# Ultimate Battle! Ash's Pikachu vs. Misty's Psyduck



## Zaelapolopollo (Aug 7, 2008)

For this fight Psyduck has an ultra-super migrane.

Who wins?


----------



## Karn of Zeon (Aug 7, 2008)

um....psyduck has confsuion hax so he stomps


----------



## Shinismex♥ (Aug 7, 2008)

Psyduck.


----------



## Zetta (Aug 7, 2008)

Psyduck is deus ex machina incarnate.


----------



## blatherinon (Aug 7, 2008)

Psyduck 
limit


----------



## Spencer_Gator (Aug 8, 2008)

Psyduck rapes


----------



## ∅ (Aug 8, 2008)

Didn't you play Pokémon? Psyduck's water will short circuit Pikachu.


----------



## Bolt Crank (Aug 14, 2008)

The Anti-Existence said:


> For this fight Psyduck has an ultra-super migrane.
> 
> Who wins?



He'd have the Wrath of the God of Alcohol pounding the Mother of all Hangovers to have a chance to beat the Jobberchu.

It's tazered things that should have been immune. Something that takes double damage is going to be toasted.


----------



## Zaelapolopollo (Aug 16, 2008)

That's not all that true. Least from what I've seen in my rewatching of the series.
Plenty of times Pikachu's electric attacks had no effect on Rock/Ground types which is correct.


----------



## skiboydoggy (Aug 16, 2008)

Doesn't change the fact that Uberchu has zapped things that should be immune. Hell, he even lent that power to Red's Pikachu by crossing dimensions and continuities!
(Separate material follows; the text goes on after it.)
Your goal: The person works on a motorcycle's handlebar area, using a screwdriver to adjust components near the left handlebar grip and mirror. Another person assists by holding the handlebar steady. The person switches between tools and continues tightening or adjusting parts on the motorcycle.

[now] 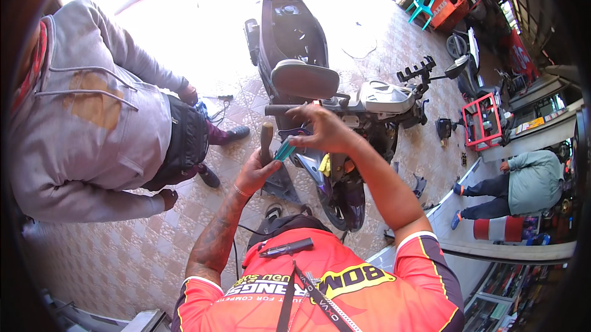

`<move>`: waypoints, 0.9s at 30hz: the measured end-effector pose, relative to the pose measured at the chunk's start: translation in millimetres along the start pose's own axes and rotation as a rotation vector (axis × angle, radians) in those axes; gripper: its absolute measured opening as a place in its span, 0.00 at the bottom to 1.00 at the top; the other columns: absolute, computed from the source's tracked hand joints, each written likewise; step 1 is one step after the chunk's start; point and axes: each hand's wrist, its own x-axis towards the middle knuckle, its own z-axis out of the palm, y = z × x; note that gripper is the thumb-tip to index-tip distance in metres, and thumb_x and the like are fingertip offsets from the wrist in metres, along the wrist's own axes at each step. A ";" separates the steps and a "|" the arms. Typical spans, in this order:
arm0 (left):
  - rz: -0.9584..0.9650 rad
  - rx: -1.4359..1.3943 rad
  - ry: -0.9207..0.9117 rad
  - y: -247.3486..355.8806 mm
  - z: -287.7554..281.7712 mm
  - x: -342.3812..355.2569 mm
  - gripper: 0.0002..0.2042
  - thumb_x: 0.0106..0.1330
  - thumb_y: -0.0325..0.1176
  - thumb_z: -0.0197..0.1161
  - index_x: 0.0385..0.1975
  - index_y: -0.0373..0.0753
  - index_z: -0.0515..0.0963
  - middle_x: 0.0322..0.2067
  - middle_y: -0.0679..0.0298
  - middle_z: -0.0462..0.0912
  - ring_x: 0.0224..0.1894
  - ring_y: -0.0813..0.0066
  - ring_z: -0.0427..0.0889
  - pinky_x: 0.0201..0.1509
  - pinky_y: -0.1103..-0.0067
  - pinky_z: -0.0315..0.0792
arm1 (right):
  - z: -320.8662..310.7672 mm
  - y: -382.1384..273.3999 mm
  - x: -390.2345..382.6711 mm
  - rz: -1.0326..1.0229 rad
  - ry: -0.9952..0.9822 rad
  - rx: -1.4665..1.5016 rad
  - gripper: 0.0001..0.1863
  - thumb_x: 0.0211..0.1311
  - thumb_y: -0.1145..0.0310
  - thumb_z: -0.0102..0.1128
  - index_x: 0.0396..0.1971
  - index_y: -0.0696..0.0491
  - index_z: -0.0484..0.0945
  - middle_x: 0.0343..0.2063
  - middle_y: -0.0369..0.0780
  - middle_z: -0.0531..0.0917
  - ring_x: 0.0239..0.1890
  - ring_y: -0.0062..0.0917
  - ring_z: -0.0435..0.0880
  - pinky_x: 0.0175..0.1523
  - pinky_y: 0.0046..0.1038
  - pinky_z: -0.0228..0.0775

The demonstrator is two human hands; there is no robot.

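Observation:
In front of my body, my left hand (251, 175) is closed around a brown handle-shaped piece (266, 142) with a rounded top, standing upright. A slim teal-green object (284, 149) also sticks out between its thumb and fingers; I cannot make out its kind. Over it, my right hand (325, 127) curves in a C, its thumb reaching the teal-green object's upper end and its fingers apart, close to the dark handlebar grip. Just beyond both hands stands a partly stripped purple scooter (294, 30), with its dark handlebar grip (281, 110) and exposed front parts.
A person in a grey hoodie (117, 141) stands close on the left. Another person in a grey-green top (534, 184) is at the far right, near display shelves (505, 289). A red metal frame (483, 121), a green plastic chair (422, 5) and loose parts on the tiled floor lie to the right.

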 end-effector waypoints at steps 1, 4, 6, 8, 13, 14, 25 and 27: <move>-0.021 -0.001 0.005 -3.1 -0.7 -2.6 0.14 0.69 0.36 0.70 0.44 0.41 0.72 0.31 0.77 0.69 0.33 0.88 0.65 0.36 0.85 0.64 | -13.2 7.4 1.3 0.090 -0.091 -0.129 0.36 0.51 0.56 0.78 0.59 0.55 0.76 0.35 0.43 0.87 0.41 0.37 0.87 0.54 0.36 0.77; -0.062 0.015 -0.007 -12.5 2.9 -11.2 0.14 0.68 0.36 0.71 0.41 0.42 0.71 0.31 0.77 0.69 0.33 0.88 0.65 0.36 0.85 0.64 | -27.5 24.2 13.1 0.315 -0.346 -0.433 0.35 0.51 0.55 0.77 0.57 0.53 0.76 0.38 0.43 0.88 0.47 0.42 0.86 0.59 0.41 0.75; -0.079 0.022 -0.020 -16.7 6.9 -12.0 0.14 0.68 0.36 0.72 0.40 0.42 0.71 0.31 0.77 0.69 0.33 0.88 0.65 0.36 0.85 0.65 | -26.6 32.3 23.4 0.479 -0.510 -0.468 0.31 0.51 0.55 0.77 0.53 0.53 0.77 0.38 0.42 0.88 0.47 0.40 0.86 0.58 0.40 0.75; -0.152 0.041 -0.003 -20.7 11.0 -13.3 0.15 0.67 0.37 0.72 0.39 0.42 0.70 0.31 0.77 0.69 0.33 0.88 0.65 0.36 0.85 0.65 | -20.7 38.6 32.6 0.544 -0.580 -0.558 0.28 0.51 0.52 0.78 0.47 0.51 0.78 0.38 0.41 0.88 0.48 0.37 0.87 0.56 0.42 0.73; -0.164 0.032 -0.025 -30.3 13.8 -17.8 0.18 0.66 0.38 0.73 0.47 0.40 0.73 0.32 0.78 0.70 0.34 0.88 0.67 0.37 0.85 0.65 | -15.1 51.9 32.9 0.431 -0.585 -0.727 0.27 0.50 0.51 0.79 0.46 0.48 0.78 0.39 0.40 0.88 0.48 0.34 0.87 0.56 0.43 0.68; -0.179 0.055 -0.027 -32.1 13.2 -18.1 0.18 0.66 0.38 0.73 0.48 0.39 0.73 0.32 0.78 0.70 0.34 0.88 0.67 0.37 0.85 0.65 | -14.7 53.5 30.0 0.418 -0.552 -0.712 0.27 0.50 0.51 0.79 0.46 0.48 0.79 0.39 0.40 0.89 0.48 0.34 0.87 0.56 0.42 0.68; -0.247 0.067 0.042 -19.9 30.9 -32.4 0.17 0.65 0.41 0.74 0.37 0.43 0.69 0.29 0.77 0.67 0.31 0.88 0.64 0.32 0.83 0.62 | -13.5 53.3 30.2 0.411 -0.546 -0.718 0.23 0.50 0.49 0.77 0.41 0.48 0.82 0.37 0.40 0.89 0.43 0.34 0.89 0.49 0.41 0.76; -0.264 0.071 0.065 -24.0 32.9 -30.8 0.18 0.65 0.41 0.74 0.37 0.43 0.69 0.29 0.76 0.68 0.31 0.88 0.64 0.32 0.83 0.62 | -15.5 56.9 35.0 0.430 -0.569 -0.713 0.23 0.51 0.48 0.76 0.40 0.48 0.83 0.37 0.40 0.89 0.43 0.33 0.89 0.47 0.39 0.78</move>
And Uberchu can only be defeated by Ash's godly Charizard and Gary.


----------



## Zaelapolopollo (Aug 16, 2008)

Well the Pokemon anime, like the Yu-Gi-Oh one, defies their game mechanics sometimes to tell the story better.
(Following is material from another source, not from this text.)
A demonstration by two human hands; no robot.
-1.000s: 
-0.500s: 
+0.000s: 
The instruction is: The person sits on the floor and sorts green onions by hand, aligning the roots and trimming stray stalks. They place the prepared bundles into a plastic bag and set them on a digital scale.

And of course Uberchu can cross dimensions. That's only logical. The thing is the God of tiny electic rodents.


----------



## Bolt Crank (Aug 17, 2008)

The Anti-Existence said:


> That's not all that true. Least from what I've seen in my rewatching of the series.
> Plenty of times Pikachu's electric attacks had no effect on Rock/Ground types which is correct.



And a lot of times it DID, like Brock's Onyx or the Marowak guy on the ways to the Pokemon League.


----------



## Zaelapolopollo (Aug 17, 2008)

Pikachu's lightning did nothing to Brock's Onix. 
It worked ONCE and only ONCE after the sprinklers were turned on which both:
A) weakened Onix
B) powered up Pikachu's attack.

Hell, where I am in the Orange Island arc, Pikachu got its poor little yellow tail handed to it by a Cloyster and just now an Electrobuzz.


----------



## Eldritch (Aug 17, 2008)

Psydack


----------



## Glued (Aug 18, 2008)

Pikachu has spent time around Psyduck and know what to do. Bulbasaur defeated Psyduck by tickling in the fight for Togepi. So all Pikachu does is tickle Psyduck into submission.


----------



## Starrk (Aug 18, 2008)

The expression of a winner:


----------



## mystictrunks (Aug 18, 2008)

Psyduck wins but Pikachu trains for 10 minutes afterwards and stomps it.


----------



## Euraj (Aug 18, 2008)

Oh, if that thing is already pissed then the mouse is gonna get fried.


----------



## ecelipse (Aug 18, 2008)

Pikachu wins for me. Pikachu has a lot of battle experience than psyduck. Plus he even fought a lot of tough pokemon more than psyduck which is uncommanly used by misty.


----------



## Red Skull (Aug 19, 2008)

The little yellow rat wins


----------



## Narcissus (Aug 19, 2008)

If psyduck has a headache from the beginning, then Pikachu has no chance.


----------



## Ashiya (Aug 20, 2008)

Psyduck either gets tickled into submission or wins.


----------



## Federer (Aug 20, 2008)

Ashiya said:


> Psyduck either gets tickled into submission or wins.



I agree with this. Bulbasaur tickled Psyduck to defeat.


----------



## Red Skull (Aug 20, 2008)

Pikachu's jobber aura is just too powerful


----------